Compiler performance with my ridiculous Binderoo code

Ethan Watson via Digitalmars-d digitalmars-d at puremagic.com
Sun Dec 11 08:26:29 PST 2016


I've been keeping in contact with Stefan and providing him 
example code to test with his CTFE engine. He's been saying for a 
while that templates are slow. So I decided to finally work out 
just how slow we're talking about here.

I can't show the exact code I'm running with, but needless to say 
this particular test case crashes the 32-bit dmd.exe that comes 
with the official downloads. I've had to build my own 64-bit 
version... which also eventually crashes but only after consuming 
8 gigabytes of memory.

Using Visual Studio 2015's built in sample-based profiler, I 
decided to see just what the compiler was doing on a release 
build with the problem code.

http://pastebin.com/dcwwCp28

This is a copy of the calltree where DMD spends most of its time. 
If you don't know how to read these profiles, the good one to 
look at is that it's 130+ functions deep in the callstack. Plenty 
of template instances, plenty of static if, plenty of static 
foreach... I'm doing quite a bit to tax the compiler in other 
words.

Which got me thinking. I've been rolling things over to 
CTFE-generated string mixins lately in anticipation for the 
speedups Stefan will get us. But there's one bit of template code 
that I have not touched at all.

https://github.com/Remedy-Entertainment/binderoo/blob/master/binderoo_client/d/src/binderoo/binding/serialise.d

This is a simple set of templated functions that parses objects 
and serialises them to JSON (the reason I'm not just using 
std.json is because I need custom handling for pointers and 
reference types). But it turns out this is the killer. As a part 
of binding an object for Binderoo's rapid iteration purposes, it 
generates a serialise/deserialise call that instantiates for each 
type found. If I turn that code generation off, the code 
compiles. If I remove a file that has 1000+ structs 
(auto-generated) with tree-like instances embedded in the only 
object I apply Binderoo's binding to in that entire module, it 
compiles in 45% of the time (12 seconds versus 26 seconds).

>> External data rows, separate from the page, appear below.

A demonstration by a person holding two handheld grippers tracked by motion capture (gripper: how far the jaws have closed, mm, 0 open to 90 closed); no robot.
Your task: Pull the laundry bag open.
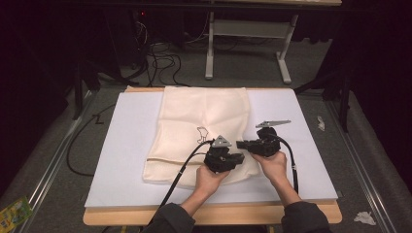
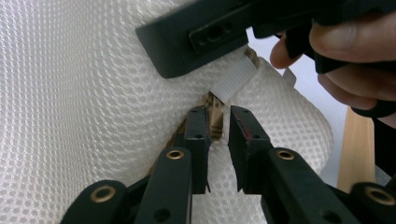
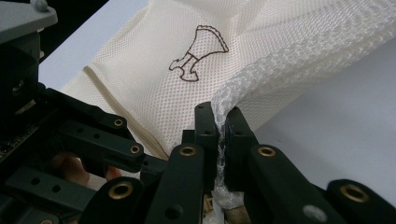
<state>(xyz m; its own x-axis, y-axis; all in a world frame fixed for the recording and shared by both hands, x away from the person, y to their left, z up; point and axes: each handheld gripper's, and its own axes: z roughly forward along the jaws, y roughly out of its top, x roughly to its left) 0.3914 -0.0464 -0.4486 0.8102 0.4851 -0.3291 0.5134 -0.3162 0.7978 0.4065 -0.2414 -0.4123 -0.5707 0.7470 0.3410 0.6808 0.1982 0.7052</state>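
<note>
Right tool [image 3: 220, 130] on mesh bag [image 3: 154, 84]

Lower centre of the high view: left gripper [image 1: 237, 158] and right gripper [image 1: 241, 144] tip to tip, each held in one hand, forearms rising from the bottom edge. Left jaws slightly parted; right jaws pinched together.
</note>
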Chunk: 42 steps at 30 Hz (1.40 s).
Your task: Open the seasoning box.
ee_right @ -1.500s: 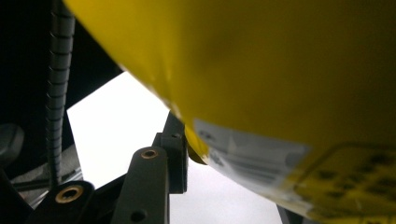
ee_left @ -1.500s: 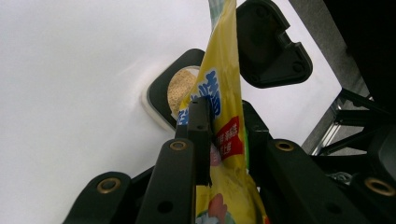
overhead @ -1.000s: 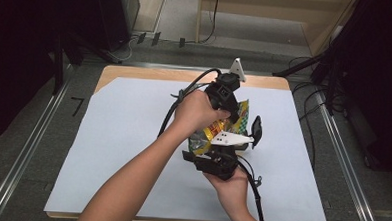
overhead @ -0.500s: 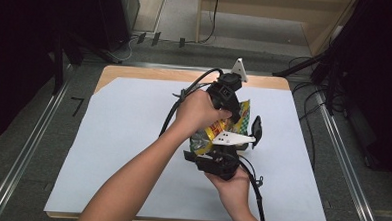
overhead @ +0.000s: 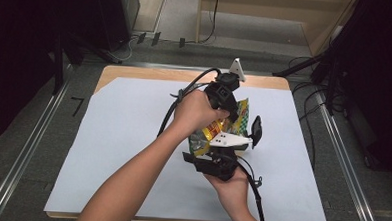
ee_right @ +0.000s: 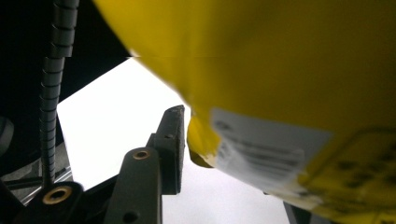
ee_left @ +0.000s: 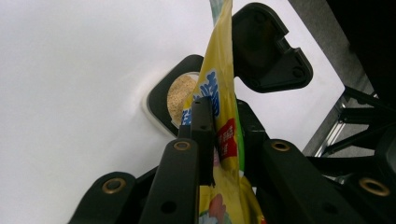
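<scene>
A yellow snack bag [overhead: 227,126] hangs above the middle of the white-covered counter [overhead: 112,152], caught between both hands. The left tongs [ee_left: 219,135] come at it from the far side and pinch its edge flat, their jaws having just closed a little tighter. The right tongs [overhead: 217,149] sit under its near end; their jaws have just been opening, and one pad [ee_right: 173,135] stands just beside a bag corner, with the other jaw hidden behind the bag. Beneath the bag lies a small black tray [ee_left: 161,100] of tan powder, its black lid [ee_left: 268,49] standing up beside it. Cables trail over the counter.
</scene>
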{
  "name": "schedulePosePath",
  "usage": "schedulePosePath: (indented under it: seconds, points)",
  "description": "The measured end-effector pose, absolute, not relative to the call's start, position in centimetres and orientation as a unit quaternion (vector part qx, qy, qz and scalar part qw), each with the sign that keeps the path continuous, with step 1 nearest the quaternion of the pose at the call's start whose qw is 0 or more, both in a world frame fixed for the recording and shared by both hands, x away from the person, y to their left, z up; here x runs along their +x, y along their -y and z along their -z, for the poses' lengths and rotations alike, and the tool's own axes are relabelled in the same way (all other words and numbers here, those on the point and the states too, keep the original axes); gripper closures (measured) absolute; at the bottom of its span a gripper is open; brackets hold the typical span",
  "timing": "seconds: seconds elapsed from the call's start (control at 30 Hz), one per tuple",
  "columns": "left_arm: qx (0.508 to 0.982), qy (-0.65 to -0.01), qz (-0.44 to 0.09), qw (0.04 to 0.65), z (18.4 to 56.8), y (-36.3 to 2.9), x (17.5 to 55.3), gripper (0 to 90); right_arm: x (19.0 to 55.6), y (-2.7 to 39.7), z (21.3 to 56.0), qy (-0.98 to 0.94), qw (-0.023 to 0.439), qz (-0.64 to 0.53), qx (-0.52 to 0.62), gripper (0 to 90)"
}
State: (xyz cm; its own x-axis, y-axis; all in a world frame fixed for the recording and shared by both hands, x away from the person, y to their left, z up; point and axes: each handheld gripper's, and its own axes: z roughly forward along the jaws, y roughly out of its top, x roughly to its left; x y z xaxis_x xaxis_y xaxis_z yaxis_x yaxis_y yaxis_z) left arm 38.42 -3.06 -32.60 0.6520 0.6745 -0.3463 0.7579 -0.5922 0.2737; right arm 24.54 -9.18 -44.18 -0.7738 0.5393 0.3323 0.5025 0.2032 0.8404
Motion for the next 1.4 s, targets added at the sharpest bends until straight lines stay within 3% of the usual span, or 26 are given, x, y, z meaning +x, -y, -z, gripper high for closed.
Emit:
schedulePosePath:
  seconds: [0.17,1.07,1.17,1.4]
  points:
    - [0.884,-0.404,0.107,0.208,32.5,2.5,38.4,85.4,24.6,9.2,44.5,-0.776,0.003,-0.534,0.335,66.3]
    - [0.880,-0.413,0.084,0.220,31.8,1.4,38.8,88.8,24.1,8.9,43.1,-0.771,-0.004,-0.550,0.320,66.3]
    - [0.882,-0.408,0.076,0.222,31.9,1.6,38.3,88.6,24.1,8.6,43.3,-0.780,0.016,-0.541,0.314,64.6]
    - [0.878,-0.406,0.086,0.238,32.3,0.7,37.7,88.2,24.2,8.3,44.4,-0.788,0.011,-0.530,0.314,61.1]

The hot path without that 1000+ struct file actually goes through 
the AttribDeclaration.semantic and 
UserAttributeDeclaration.semantic code path, with the OS itself 
doing the most work for a single function thanks to 
Outbuffer::writeString needing to realloc string memory in 
dmd\backend\outbuf.c.

The hot path with that 1000+ struct file spends the most time in 
TemplateInstance.semantic, specifically with calls to 
TemplateDeclaration.findExistingInstance, 
TemplateInstance.tryExpandMembers, and 
TemplateInstance.findBestMatch taking up 90%+ of its time. 
finExistingInstance spends most of its time in arrayObjectMatch 
in dtemplate.d, which subseuqently spends most of its time in the 
match function in the same file (which calls virtuals on 
RootObject to do comparisons).

At the very least, I now have an idea of which parts of the 
compiler I'm taxing and can attempt to write around that. But I'm 
also tempted to go in and optimise those parts of the compiler.